- Exercise goal:
What lines in the data below mention the string "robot"? Copy them out.

[Extracted records]

══════════════════════════════

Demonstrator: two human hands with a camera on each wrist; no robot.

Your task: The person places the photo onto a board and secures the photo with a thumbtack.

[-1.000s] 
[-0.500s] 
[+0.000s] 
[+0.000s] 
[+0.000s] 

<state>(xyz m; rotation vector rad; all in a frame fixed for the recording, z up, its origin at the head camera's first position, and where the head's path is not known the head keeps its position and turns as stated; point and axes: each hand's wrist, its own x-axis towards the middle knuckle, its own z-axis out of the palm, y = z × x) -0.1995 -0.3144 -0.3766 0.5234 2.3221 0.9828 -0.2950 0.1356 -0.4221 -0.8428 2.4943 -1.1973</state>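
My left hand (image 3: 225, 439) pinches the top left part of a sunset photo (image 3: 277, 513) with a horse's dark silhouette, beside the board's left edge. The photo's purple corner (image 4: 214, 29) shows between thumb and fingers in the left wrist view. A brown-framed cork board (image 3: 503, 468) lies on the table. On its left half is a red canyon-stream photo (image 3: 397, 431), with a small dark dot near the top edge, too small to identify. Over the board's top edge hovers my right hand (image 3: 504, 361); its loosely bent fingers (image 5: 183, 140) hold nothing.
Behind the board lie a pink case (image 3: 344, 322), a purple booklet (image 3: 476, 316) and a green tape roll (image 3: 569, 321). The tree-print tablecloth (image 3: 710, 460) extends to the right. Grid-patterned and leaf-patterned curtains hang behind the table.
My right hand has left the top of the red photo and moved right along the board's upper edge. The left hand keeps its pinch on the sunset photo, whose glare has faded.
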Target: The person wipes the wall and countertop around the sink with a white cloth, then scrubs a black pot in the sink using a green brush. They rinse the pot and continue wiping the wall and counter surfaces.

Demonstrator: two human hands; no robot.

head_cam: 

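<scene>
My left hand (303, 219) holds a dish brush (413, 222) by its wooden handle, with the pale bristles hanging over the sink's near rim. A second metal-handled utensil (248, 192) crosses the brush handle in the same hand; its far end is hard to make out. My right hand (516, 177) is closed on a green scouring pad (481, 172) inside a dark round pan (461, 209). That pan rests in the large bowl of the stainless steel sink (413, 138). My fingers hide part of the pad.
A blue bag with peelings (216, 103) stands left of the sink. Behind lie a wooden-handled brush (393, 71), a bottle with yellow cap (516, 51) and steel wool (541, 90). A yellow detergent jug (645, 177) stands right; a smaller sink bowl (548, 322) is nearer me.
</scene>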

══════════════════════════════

- Written response:
Demonstrator: two human hands with a camera on each wrist; no robot.
Demonstrator: two human hands; no robot.

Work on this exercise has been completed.